= TASK DETAILS =
A word-for-word copy of the listing is required, and it must contain no pictures.

= DATASET SECTION =
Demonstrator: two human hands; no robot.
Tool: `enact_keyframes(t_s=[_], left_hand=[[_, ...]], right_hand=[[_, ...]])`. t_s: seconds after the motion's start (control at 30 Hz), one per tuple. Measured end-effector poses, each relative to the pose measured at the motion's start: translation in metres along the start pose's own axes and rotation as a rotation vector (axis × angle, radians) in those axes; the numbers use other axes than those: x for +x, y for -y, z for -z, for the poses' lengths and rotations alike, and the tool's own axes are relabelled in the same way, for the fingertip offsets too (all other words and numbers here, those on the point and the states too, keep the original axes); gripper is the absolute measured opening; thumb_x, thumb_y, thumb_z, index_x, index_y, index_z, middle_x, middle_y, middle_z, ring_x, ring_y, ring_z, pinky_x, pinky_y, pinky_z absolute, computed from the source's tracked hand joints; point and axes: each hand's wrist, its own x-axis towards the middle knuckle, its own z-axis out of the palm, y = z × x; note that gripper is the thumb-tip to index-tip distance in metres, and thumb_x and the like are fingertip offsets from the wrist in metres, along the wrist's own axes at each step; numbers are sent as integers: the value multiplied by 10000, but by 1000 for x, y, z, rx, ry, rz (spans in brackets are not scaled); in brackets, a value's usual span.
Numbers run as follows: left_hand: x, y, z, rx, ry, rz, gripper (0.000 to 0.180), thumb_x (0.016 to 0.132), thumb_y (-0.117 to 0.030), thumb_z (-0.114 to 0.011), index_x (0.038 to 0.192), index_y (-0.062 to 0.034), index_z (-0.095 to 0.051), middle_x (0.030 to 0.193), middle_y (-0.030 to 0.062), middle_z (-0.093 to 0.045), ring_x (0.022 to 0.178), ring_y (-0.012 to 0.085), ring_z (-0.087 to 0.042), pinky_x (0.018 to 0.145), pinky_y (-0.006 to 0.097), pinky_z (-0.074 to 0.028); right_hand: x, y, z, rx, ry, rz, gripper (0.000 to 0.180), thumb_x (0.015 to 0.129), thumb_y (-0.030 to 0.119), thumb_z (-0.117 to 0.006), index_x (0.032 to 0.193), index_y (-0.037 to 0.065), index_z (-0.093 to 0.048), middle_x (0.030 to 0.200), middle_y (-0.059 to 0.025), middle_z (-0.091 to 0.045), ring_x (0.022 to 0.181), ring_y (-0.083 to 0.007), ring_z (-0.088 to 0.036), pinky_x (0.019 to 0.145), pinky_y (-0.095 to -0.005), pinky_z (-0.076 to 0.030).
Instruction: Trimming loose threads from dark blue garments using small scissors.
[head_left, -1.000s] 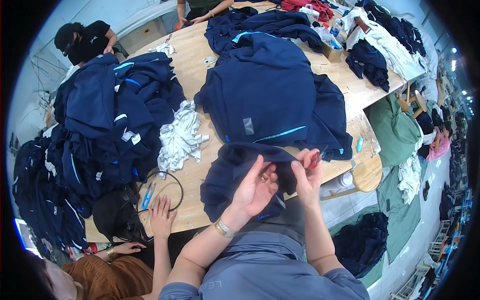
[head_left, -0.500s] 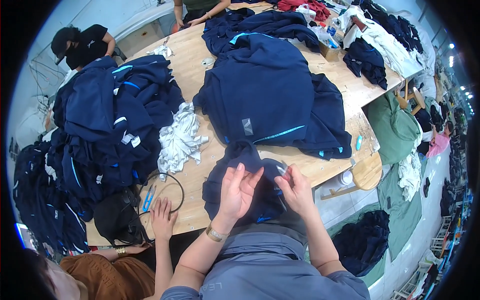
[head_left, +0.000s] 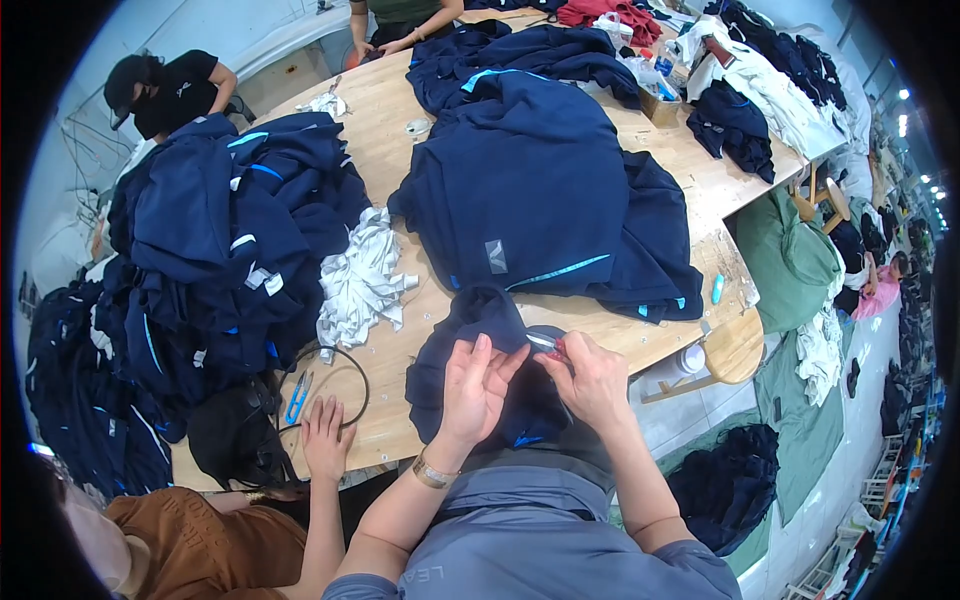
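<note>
A navy garment (head_left: 440, 350) lies bunched over the table's near edge in front of me. My left hand (head_left: 475, 395) is at its middle, thumb up and fingers curled against the cloth, which it appears to grip. Red-handled thread snips (head_left: 543, 342) are in my right hand (head_left: 592, 382), their metal blades pointing left at the cloth just beyond my left fingertips. The exact spot where the blades meet the fabric is too small to make out. Just beyond lies a large stack of navy garments (head_left: 530, 190) with light blue trim.
White fabric strips (head_left: 362, 285) lie beside a big navy garment heap (head_left: 240, 200) on the left. A co-worker's hand (head_left: 324, 440) rests on the table near blue snips (head_left: 297, 398) and a black bag (head_left: 235, 440). A wooden stool (head_left: 733, 345) stands at the right edge.
My right hand has shifted slightly, turning the snips so their blades now reach left toward the cloth by my left fingertips. My left hand has stayed nearly in place.
</note>
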Motion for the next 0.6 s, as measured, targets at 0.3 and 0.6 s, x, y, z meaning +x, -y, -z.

= RESULT FOR THIS TASK =
Demonstrator: two human hands; no robot.
Tool: `enact_keyframes(t_s=[_], left_hand=[[_, ...]], right_hand=[[_, ...]])`. t_s: seconds after the motion's start (control at 30 Hz), one per tuple. Measured end-effector poses, each relative to the pose measured at the motion's start: translation in metres along the start pose's own axes and rotation as a rotation vector (axis × angle, radians) in those axes; the numbers use other axes than those: x for +x, y for -y, z for -z, for the poses' lengths and rotations alike, and the tool's own axes are relabelled in the same way, for the fingertip offsets too (all other words and numbers here, those on the point and the states too, keep the original axes); gripper is the absolute measured opening; thumb_x, thumb_y, thumb_z, index_x, index_y, index_z, middle_x, middle_y, middle_z, ring_x, ring_y, ring_z, pinky_x, pinky_y, pinky_z absolute, computed from the source's tracked hand joints; point and axes: each hand's wrist, its own x-axis towards the middle knuckle, its own z-axis out of the palm, y = z × x; note that gripper is the thumb-tip to index-tip distance in metres, and thumb_x and the like are fingertip offsets from the wrist in metres, along the wrist's own axes at each step; numbers are sent as integers: the value multiplied by 10000, but by 1000 for x, y, z, rx, ry, rz (spans in brackets are not scaled); in brackets, a value's usual span.
Numbers run as follows: left_hand: x, y, z, rx, ry, rz, gripper (0.000 to 0.180), thumb_x (0.016 to 0.132), thumb_y (-0.117 to 0.030), thumb_z (-0.114 to 0.011), index_x (0.038 to 0.192), index_y (-0.062 to 0.034), index_z (-0.095 to 0.051), middle_x (0.030 to 0.193), middle_y (-0.030 to 0.062), middle_z (-0.093 to 0.045), ring_x (0.022 to 0.178), ring_y (-0.012 to 0.085), ring_z (-0.087 to 0.042), pinky_x (0.018 to 0.145), pinky_y (-0.006 to 0.097), pinky_z (-0.074 to 0.028); right_hand: x, y, z, rx, ry, rz, gripper (0.000 to 0.180), thumb_x (0.015 to 0.129), thumb_y (-0.030 to 0.119), thumb_z (-0.117 to 0.006), index_x (0.032 to 0.193), index_y (-0.037 to 0.065), index_z (-0.093 to 0.048), middle_x (0.030 to 0.200), middle_y (-0.059 to 0.025), middle_z (-0.091 to 0.045), ring_x (0.022 to 0.181), ring_y (-0.083 to 0.007), ring_z (-0.088 to 0.036), pinky_x (0.019 to 0.145), pinky_y (-0.095 to -0.005), pinky_z (-0.076 to 0.030).
Instruction: Trimming loose threads from dark blue garments using small scissors.
[head_left, -1.000s] 
[head_left, -0.500s] 
[head_left, +0.000s] 
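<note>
A navy garment (head_left: 440, 350) lies bunched over the table's near edge in front of me. My left hand (head_left: 475, 395) is at its middle, thumb up and fingers curled against the cloth, which it appears to grip. Red-handled thread snips (head_left: 543, 342) are in my right hand (head_left: 592, 382), their metal blades pointing left at the cloth just beyond my left fingertips. The exact spot where the blades meet the fabric is too small to make out. Just beyond lies a large stack of navy garments (head_left: 530, 190) with light blue trim.
White fabric strips (head_left: 362, 285) lie beside a big navy garment heap (head_left: 240, 200) on the left. A co-worker's hand (head_left: 324, 440) rests on the table near blue snips (head_left: 297, 398) and a black bag (head_left: 235, 440). A wooden stool (head_left: 733, 345) stands at the right edge.
My right hand has shifted slightly, turning the snips so their blades now reach left toward the cloth by my left fingertips. My left hand has stayed nearly in place.
</note>
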Motion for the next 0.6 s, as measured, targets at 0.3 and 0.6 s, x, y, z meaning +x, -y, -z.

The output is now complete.